___ SOURCE MATERIAL ___
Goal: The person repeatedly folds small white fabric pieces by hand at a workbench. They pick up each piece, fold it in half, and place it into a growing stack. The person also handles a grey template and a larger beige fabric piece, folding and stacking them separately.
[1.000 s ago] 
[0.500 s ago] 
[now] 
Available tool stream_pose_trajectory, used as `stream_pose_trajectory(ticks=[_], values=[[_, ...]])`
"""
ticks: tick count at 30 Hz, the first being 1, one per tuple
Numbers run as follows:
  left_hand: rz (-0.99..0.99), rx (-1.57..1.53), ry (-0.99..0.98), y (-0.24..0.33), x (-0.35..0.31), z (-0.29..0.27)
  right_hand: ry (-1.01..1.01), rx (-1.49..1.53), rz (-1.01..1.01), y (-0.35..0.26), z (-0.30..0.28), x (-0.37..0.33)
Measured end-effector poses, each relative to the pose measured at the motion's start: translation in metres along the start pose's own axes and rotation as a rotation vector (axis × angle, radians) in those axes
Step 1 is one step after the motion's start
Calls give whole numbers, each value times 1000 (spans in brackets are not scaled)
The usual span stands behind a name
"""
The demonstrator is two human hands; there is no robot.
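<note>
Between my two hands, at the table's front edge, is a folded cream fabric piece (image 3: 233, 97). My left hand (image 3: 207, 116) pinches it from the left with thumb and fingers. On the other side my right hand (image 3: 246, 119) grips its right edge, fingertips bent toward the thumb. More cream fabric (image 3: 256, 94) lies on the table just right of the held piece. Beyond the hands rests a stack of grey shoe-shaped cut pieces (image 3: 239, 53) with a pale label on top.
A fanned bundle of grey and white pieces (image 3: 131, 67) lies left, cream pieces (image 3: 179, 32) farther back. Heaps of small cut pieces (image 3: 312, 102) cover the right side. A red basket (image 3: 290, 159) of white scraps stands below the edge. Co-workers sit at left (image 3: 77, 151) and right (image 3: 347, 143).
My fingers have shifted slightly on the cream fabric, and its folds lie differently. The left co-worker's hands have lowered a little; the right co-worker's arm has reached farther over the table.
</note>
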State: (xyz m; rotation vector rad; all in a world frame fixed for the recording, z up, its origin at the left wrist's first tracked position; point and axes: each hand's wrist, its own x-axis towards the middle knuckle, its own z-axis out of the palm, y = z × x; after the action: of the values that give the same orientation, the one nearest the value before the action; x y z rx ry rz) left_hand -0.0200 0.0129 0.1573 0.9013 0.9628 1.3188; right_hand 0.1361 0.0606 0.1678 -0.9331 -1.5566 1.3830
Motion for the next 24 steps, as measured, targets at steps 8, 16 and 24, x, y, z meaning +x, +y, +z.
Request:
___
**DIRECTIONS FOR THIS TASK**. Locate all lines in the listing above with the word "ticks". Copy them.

**REPLY TO THE EXERCISE**.
Available tool stream_pose_trajectory, used as `stream_pose_trajectory(ticks=[_], values=[[_, ...]])`
ticks: tick count at 30 Hz, the first being 1, one per tuple

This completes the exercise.